Et le chapeau en forme d'arbre… ce n'était pas un simple gadget. C'était une déclaration. Un acte de protestation. Un doigt d'honneur fait d'aiguilles de pin.

Perché au sommet, légèrement penché sur le côté comme s'il avait bu, se trouvait un bonnet de Père Noël — affalé et fier, comme l'est un bonnet lorsqu'il a cessé de croire aux conséquences.
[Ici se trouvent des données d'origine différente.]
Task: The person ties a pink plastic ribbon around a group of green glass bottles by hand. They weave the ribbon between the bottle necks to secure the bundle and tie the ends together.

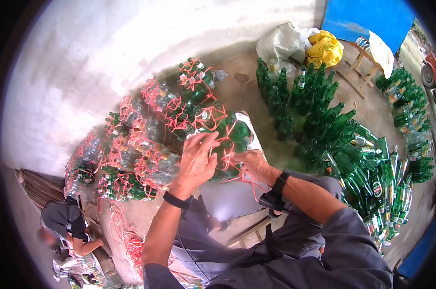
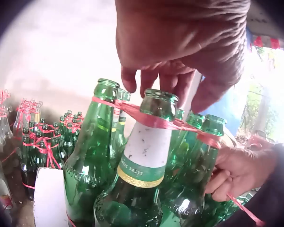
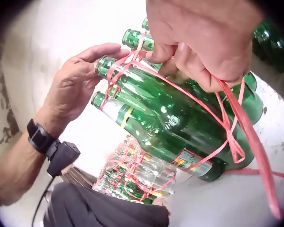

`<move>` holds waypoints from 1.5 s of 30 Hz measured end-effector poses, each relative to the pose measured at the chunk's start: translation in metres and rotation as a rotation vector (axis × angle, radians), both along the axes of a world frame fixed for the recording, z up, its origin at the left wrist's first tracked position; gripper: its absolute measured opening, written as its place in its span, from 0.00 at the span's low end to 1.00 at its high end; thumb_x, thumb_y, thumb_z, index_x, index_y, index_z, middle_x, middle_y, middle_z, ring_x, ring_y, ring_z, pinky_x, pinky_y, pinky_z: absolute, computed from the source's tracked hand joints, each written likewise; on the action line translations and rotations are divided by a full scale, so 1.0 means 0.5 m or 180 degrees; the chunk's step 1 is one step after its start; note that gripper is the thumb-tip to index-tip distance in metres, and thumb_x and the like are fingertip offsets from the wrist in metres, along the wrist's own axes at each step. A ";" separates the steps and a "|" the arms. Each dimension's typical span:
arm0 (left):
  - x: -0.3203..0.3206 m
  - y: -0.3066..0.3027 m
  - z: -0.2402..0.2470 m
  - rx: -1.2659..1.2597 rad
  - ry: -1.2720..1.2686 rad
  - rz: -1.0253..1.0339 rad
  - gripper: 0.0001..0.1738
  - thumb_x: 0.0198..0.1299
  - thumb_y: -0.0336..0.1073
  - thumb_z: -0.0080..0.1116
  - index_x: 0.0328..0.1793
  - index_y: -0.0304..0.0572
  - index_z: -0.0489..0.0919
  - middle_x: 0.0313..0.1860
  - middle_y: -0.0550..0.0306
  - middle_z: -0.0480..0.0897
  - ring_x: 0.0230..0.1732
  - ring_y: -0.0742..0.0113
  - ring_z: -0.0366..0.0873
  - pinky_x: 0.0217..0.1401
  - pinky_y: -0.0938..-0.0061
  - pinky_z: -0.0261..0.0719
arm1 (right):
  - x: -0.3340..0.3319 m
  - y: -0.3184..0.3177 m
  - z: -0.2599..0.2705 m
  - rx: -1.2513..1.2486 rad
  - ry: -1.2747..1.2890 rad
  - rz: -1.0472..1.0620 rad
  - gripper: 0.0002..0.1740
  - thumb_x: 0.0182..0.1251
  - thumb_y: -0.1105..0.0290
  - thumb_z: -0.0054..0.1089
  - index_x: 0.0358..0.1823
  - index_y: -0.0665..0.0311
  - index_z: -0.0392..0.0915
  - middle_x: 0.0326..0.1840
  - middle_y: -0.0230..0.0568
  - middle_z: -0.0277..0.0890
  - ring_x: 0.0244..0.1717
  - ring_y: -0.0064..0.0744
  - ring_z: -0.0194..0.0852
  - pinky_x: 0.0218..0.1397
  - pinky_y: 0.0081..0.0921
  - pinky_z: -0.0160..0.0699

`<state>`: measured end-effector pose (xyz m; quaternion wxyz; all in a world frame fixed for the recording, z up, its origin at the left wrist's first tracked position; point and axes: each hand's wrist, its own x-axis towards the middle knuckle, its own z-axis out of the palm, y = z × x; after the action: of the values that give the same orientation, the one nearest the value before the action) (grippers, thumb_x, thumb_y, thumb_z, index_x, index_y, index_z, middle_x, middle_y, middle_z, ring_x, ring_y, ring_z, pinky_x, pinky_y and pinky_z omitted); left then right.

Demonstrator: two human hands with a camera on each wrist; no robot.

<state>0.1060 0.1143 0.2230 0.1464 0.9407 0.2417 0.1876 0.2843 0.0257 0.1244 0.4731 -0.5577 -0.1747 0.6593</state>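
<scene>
A bundle of green glass bottles [image 3: 165,109] stands on a white surface, its necks bound with pink plastic ribbon [image 2: 146,118]. One bottle [image 2: 144,156] has a white and green neck label with a gold band. My left hand [image 1: 197,161] is over the bottle tops, its fingers reaching down among the necks; in the right wrist view this hand [image 3: 73,87] has its fingers extended beside a bottle mouth. With curled fingers my right hand [image 1: 257,166] grips the ribbon beside the bundle, and a loose end [image 3: 255,151] trails below it.
Tied bottle bundles [image 1: 131,139] crowd the left by the wall. Loose green bottles [image 1: 314,106] stand to the right, and others lie in a pile [image 1: 377,188]. A yellow sack [image 1: 325,49] is at the back. Another person [image 1: 66,224] bends at lower left near a ribbon heap [image 1: 133,245].
</scene>
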 end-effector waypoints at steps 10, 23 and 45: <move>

Marla, qui croyait davantage aux conséquences qu'à l'amour, fit la seule chose raisonnable.

Elle a crié :

"EXCUSEZ-MOI?"

Et ce fut sa deuxième erreur.


Car le gnome — si l'on peut l'appeler ainsi, et beaucoup de gens refusent de le faire car « les gnomes sont généralement polis » — tourna lentement la tête, comme un homme qui s'attendait à être importuné depuis le matin et qui était prêt à être déçu.

Il regarda Marla avec des yeux brillants qui scintillaient de l'expression exacte de quelqu'un qui sait que vous êtes sur le point de lui dire qu'il ne peut pas faire quelque chose.
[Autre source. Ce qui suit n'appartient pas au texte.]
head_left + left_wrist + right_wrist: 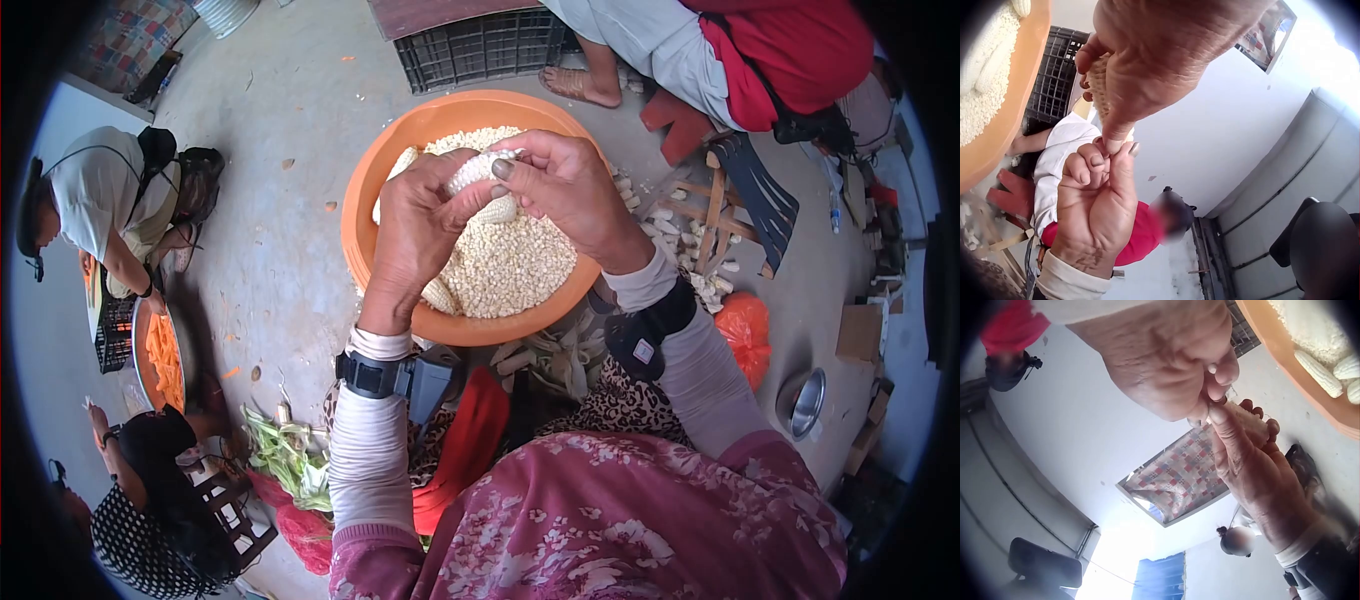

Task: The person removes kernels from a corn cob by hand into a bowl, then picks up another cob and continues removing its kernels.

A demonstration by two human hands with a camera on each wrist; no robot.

Puis il leva l'ornement qu'il tenait à la main et le secoua légèrement.

La babiole tinta.

C'était… presque de la séduction.

Marla a raconté plus tard que ce son lui avait donné la chair de poule. Non pas qu'il fût magique à proprement parler, mais parce qu'il dégageait la même sensation qu'un inconnu vous appelant « chérie » dans une quincaillerie. Une familiarité importune.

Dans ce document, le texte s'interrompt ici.